▶ [Entries supplied]:
'''

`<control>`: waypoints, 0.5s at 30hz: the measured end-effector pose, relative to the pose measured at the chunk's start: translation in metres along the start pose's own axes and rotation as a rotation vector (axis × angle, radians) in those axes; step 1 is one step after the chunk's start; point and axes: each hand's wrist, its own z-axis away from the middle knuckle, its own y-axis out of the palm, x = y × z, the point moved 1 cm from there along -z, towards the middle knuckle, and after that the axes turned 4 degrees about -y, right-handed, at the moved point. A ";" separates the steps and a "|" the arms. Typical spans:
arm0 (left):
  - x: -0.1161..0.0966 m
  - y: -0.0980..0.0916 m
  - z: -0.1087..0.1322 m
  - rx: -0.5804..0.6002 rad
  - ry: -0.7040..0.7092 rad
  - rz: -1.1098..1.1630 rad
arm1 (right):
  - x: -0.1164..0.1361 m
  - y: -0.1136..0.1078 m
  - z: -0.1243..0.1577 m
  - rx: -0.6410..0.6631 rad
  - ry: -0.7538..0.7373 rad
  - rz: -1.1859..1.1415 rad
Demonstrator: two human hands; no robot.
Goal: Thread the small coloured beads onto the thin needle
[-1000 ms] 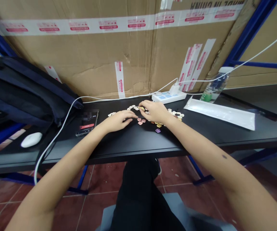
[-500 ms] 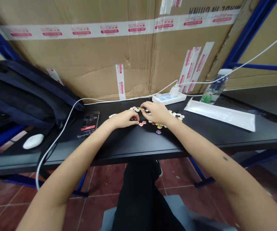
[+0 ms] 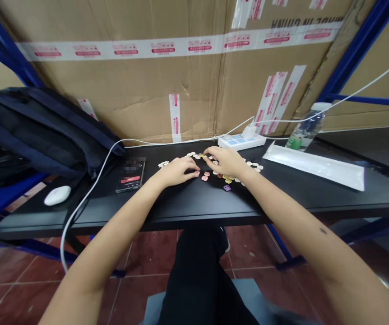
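My left hand [image 3: 181,171] rests low over the black table, its thumb and fingertips drawn close together. Whatever may be between them is too small to make out. Just right of those fingertips lie pink buttons [image 3: 205,178]. My right hand [image 3: 227,161] is bent over the pile, and its thumb and forefinger close on a small yellow button [image 3: 202,156]. White buttons [image 3: 191,154] lie in a row behind both hands. Under and beside my right wrist are yellow buttons [image 3: 229,180], white ones and a purple button [image 3: 227,188]. My right hand hides part of the pile.
A phone [image 3: 131,176], a white mouse-shaped object [image 3: 57,195] and a dark backpack [image 3: 55,131] are on the left. Behind stands a power strip [image 3: 242,141] with a white cable. A bottle [image 3: 306,128] and a white flat packet [image 3: 316,166] lie right.
The view has shifted slightly, so everything sits a little further right. My left fingertips have drawn back a little from the pink buttons. My right hand stays at the yellow button.
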 end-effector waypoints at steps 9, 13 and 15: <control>0.001 0.005 -0.001 -0.118 -0.066 0.121 | 0.004 0.001 0.000 0.023 0.013 -0.014; 0.009 0.006 -0.001 -0.251 -0.171 0.226 | 0.006 -0.002 -0.001 0.039 0.053 -0.022; 0.012 0.008 -0.001 -0.310 -0.212 0.297 | 0.006 -0.002 -0.001 0.040 0.050 -0.026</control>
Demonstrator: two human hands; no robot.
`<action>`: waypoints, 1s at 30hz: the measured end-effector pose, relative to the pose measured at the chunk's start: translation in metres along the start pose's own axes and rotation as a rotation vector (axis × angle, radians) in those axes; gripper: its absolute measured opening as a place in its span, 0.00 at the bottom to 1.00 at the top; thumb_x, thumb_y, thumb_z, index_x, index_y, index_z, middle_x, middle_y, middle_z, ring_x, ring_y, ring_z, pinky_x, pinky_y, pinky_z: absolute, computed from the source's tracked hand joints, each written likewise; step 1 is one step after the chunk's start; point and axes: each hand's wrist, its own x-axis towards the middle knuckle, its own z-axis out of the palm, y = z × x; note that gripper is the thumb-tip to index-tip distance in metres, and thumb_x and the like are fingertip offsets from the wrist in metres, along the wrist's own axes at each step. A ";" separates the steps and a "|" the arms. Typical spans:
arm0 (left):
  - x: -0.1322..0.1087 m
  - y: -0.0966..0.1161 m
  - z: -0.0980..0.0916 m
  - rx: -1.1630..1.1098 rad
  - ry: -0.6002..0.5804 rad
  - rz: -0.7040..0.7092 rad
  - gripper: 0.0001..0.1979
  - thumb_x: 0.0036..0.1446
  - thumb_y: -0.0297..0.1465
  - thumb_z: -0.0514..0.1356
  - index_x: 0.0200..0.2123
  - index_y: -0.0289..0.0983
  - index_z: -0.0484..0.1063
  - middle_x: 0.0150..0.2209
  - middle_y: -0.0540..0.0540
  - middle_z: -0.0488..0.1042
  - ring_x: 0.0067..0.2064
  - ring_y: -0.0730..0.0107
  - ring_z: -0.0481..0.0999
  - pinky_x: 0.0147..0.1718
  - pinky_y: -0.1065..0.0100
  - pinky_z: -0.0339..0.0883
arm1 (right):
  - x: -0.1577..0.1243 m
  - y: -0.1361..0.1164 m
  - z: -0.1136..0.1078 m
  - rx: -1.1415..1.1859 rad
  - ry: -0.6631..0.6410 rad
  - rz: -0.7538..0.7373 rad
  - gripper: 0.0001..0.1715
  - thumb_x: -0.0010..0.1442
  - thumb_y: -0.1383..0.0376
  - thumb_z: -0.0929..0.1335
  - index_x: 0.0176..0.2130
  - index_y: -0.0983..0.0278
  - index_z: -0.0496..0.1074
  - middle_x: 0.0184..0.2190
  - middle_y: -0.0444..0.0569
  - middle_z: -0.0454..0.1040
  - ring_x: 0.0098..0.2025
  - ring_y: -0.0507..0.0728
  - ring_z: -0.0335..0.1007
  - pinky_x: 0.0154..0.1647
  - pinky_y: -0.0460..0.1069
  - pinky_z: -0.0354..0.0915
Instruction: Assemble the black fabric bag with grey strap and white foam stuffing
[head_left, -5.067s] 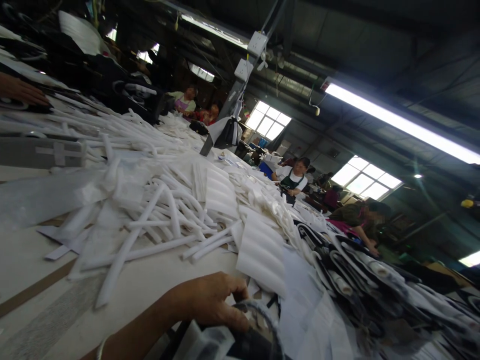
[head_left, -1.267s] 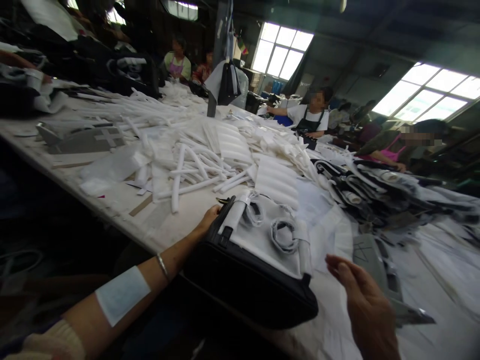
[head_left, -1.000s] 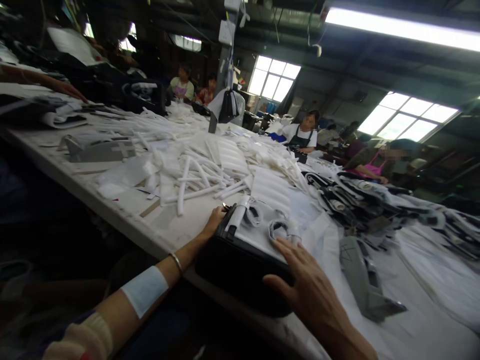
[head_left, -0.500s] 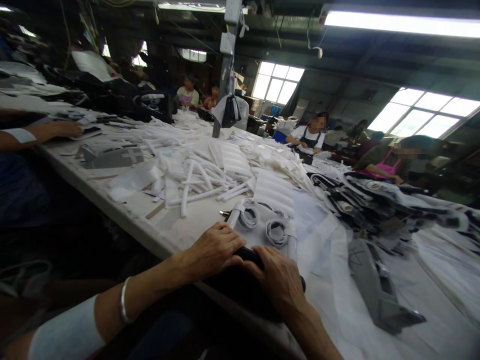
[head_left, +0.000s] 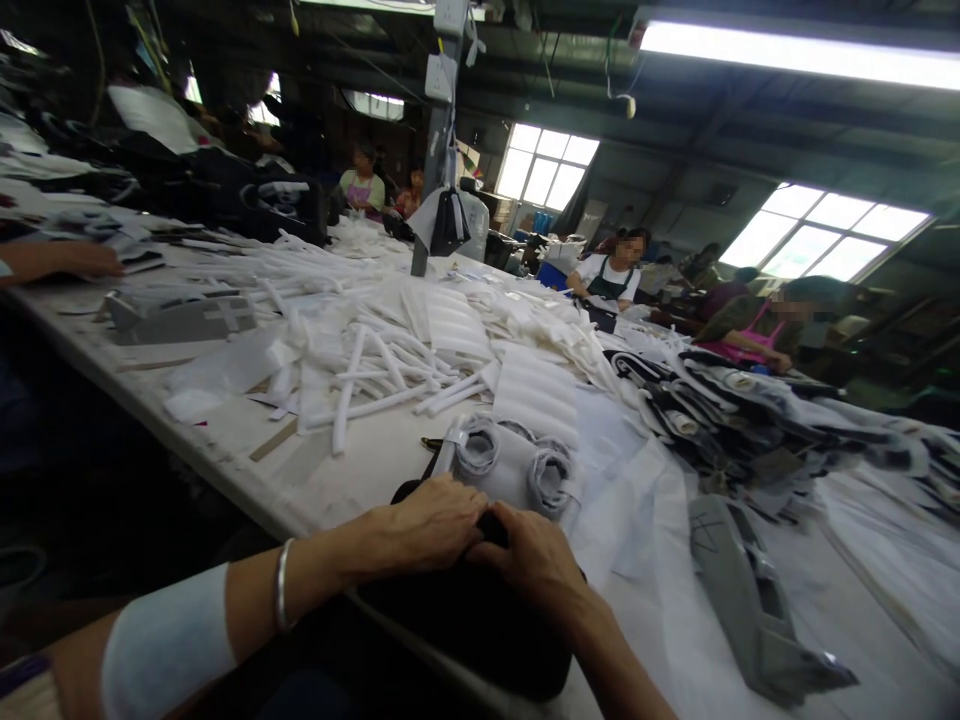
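A black bag [head_left: 472, 620] rests at the table's near edge, its dark body spread below my hands. My left hand [head_left: 439, 520], silver bangle at the wrist, is closed over its top edge. From the other side my right hand [head_left: 536, 555] grips the same edge, thumb towards the left hand. Both hands nearly meet, and what lies under the fingers is hidden. Just beyond them are two coiled rings [head_left: 478, 445] in clear wrapping, beside wrapped strap or handle parts. A ribbed white padding sheet [head_left: 534, 392] lies behind the rings.
White foam sticks [head_left: 382, 375] are heaped beyond, left of a pile of black-and-white pieces [head_left: 720, 395]. A grey stand-like block [head_left: 742, 590] lies on the right, another grey block [head_left: 184, 318] on the left. A co-worker's hand [head_left: 82, 260] reaches in at far left. A post [head_left: 431, 150] rises mid-table.
My hands have drawn closer together along the bag's top edge. More of the bag's black body now shows beneath them. The view has shifted slightly to the right.
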 end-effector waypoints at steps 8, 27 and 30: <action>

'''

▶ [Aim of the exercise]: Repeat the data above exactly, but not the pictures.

▶ [Response]:
`<control>`: waypoints, 0.5s at 30hz: the measured end-effector pose, relative to the pose measured at the chunk's start: translation in metres along the start pose's own axes and rotation as a rotation vector (axis × angle, radians) in those axes; step 1 is one step after the chunk's start; point and axes: each hand's wrist, its own z-axis away from the middle knuckle, its own y-axis out of the palm, x = y × z, the point moved 1 cm from there along -z, towards the middle knuckle, and after that the axes turned 4 degrees about -y, right-handed, at the moved point. A ";" separates the steps and a "|" the arms. Typical spans:
arm0 (left):
  - x: -0.1161..0.0966 m
  - y: -0.0980..0.0916 m
  - z: -0.1087..0.1322 m
  - rx: -0.5804..0.6002 rad
  - ry: -0.7040..0.7092 rad
  - rz: -1.1098..1.1630 rad
arm1 (right):
  - x: -0.1164..0.1361 m
  - y: -0.1136..0.1078 m
  - z: -0.1243..0.1577 m
  - rx: -0.6410..0.6631 rad
  - ry: -0.7538..0.7373 rad
  - rz: -1.1859..1.1415 rad
Demonstrator: two human hands; no robot.
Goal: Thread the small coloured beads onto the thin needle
[-1000 ms] 
[-500 ms] 
[+0 ms] 
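My left hand [image 3: 181,171] rests low over the black table, its thumb and fingertips drawn close together. Whatever may be between them is too small to make out. Just right of those fingertips lie pink buttons [image 3: 205,178]. My right hand [image 3: 227,161] is bent over the pile, and its thumb and forefinger close on a small yellow button [image 3: 202,156]. White buttons [image 3: 191,154] lie in a row behind both hands. Under and beside my right wrist are yellow buttons [image 3: 229,180], white ones and a purple button [image 3: 227,188]. My right hand hides part of the pile.
A phone [image 3: 131,176], a white mouse-shaped object [image 3: 57,195] and a dark backpack [image 3: 55,131] are on the left. Behind stands a power strip [image 3: 242,141] with a white cable. A bottle [image 3: 306,128] and a white flat packet [image 3: 316,166] lie right.
The view has shifted slightly, so everything sits a little further right. My left fingertips have drawn back a little from the pink buttons. My right hand stays at the yellow button.
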 end-effector waypoints at steps 9, 13 and 15: <control>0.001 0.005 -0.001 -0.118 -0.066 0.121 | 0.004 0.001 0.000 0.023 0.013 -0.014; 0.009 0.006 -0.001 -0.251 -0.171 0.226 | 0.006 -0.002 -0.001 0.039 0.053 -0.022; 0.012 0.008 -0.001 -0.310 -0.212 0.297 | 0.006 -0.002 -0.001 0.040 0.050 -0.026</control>
Demonstrator: two human hands; no robot.
`<action>`: waypoints, 1s at 30hz: the measured end-effector pose, relative to the pose measured at the chunk's start: translation in metres along the start pose's own axes and rotation as a rotation vector (axis × angle, radians) in those axes; gripper: its absolute measured opening as a place in its span, 0.00 at the bottom to 1.00 at the top; thumb_x, thumb_y, thumb_z, index_x, index_y, index_z, middle_x, middle_y, middle_z, ring_x, ring_y, ring_z, pinky_x, pinky_y, pinky_z: absolute, computed from the source's tracked hand joints, each written likewise; step 1 is one step after the chunk's start; point and axes: each hand's wrist, its own x-axis towards the middle knuckle, its own z-axis out of the palm, y = z × x; note that gripper is the thumb-tip to index-tip distance in metres, and thumb_x and the like are fingertip offsets from the wrist in metres, along the wrist's own axes at each step. A ";" separates the steps and a "|" the arms. Typical spans:
arm0 (left):
  - x: -0.1322..0.1087 m
  - y: -0.0966..0.1161 m
  - z: -0.0980..0.0916 m
  - rx: -1.1630..1.1098 rad
  - ry: -0.6002..0.5804 rad
  - rz: -0.7040..0.7092 rad
  - gripper: 0.0001..0.1979
  - thumb_x: 0.0036..0.1446
  - thumb_y: -0.0297..0.1465
  - thumb_z: -0.0514..0.1356
  - index_x: 0.0200..0.2123
  - index_y: -0.0289..0.0983
  - index_z: -0.0484..0.1063
  - middle_x: 0.0150..0.2209
  - middle_y: -0.0540..0.0540
  - middle_z: -0.0488..0.1042
  - ring_x: 0.0067..0.2064
  - ring_y: -0.0730..0.0107
  - ring_z: -0.0481..0.0999
  - pinky_x: 0.0147..0.1718
  - pinky_y: -0.1065..0.0100
  - pinky_z: -0.0339..0.0883
arm1 (right):
  - x: -0.1577..0.1243 m
  - y: -0.1361..0.1164 m
  - z: -0.1136..0.1078 m
  - rx: -1.1415..1.1859 rad
  - ry: -0.6631..0.6410 rad
  - rz: -0.7538..0.7373 rad
  - gripper: 0.0001..0.1715
  - thumb_x: -0.0010..0.1442
  - thumb_y: -0.1383..0.0376
  - thumb_z: -0.0929..0.1335
  - index_x: 0.0176..0.2130
  - index_y: -0.0983..0.0278
  - index_z: -0.0496..0.1074
  - middle_x: 0.0184..0.2190
  - middle_y: -0.0444..0.0569
  - middle_z: -0.0454..0.1040
  - ring_x: 0.0098..0.2025
  - ring_y: -0.0507..0.0728
  - ring_z: -0.0335..0.1007
  - pinky_x: 0.0154..0.1647
  - pinky_y: -0.0460..0.1069
  - pinky_z: -0.0354..0.0915
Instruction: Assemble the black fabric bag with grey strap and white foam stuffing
[head_left, -5.067s] 
[head_left, -1.267s] 
[head_left, -1.000s] 
[head_left, -0.500s] 
[head_left, +0.000s] 
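A black bag [head_left: 472, 620] rests at the table's near edge, its dark body spread below my hands. My left hand [head_left: 439, 520], silver bangle at the wrist, is closed over its top edge. From the other side my right hand [head_left: 536, 555] grips the same edge, thumb towards the left hand. Both hands nearly meet, and what lies under the fingers is hidden. Just beyond them are two coiled rings [head_left: 478, 445] in clear wrapping, beside wrapped strap or handle parts. A ribbed white padding sheet [head_left: 534, 392] lies behind the rings.
White foam sticks [head_left: 382, 375] are heaped beyond, left of a pile of black-and-white pieces [head_left: 720, 395]. A grey stand-like block [head_left: 742, 590] lies on the right, another grey block [head_left: 184, 318] on the left. A co-worker's hand [head_left: 82, 260] reaches in at far left. A post [head_left: 431, 150] rises mid-table.
My hands have drawn closer together along the bag's top edge. More of the bag's black body now shows beneath them. The view has shifted slightly to the right.
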 end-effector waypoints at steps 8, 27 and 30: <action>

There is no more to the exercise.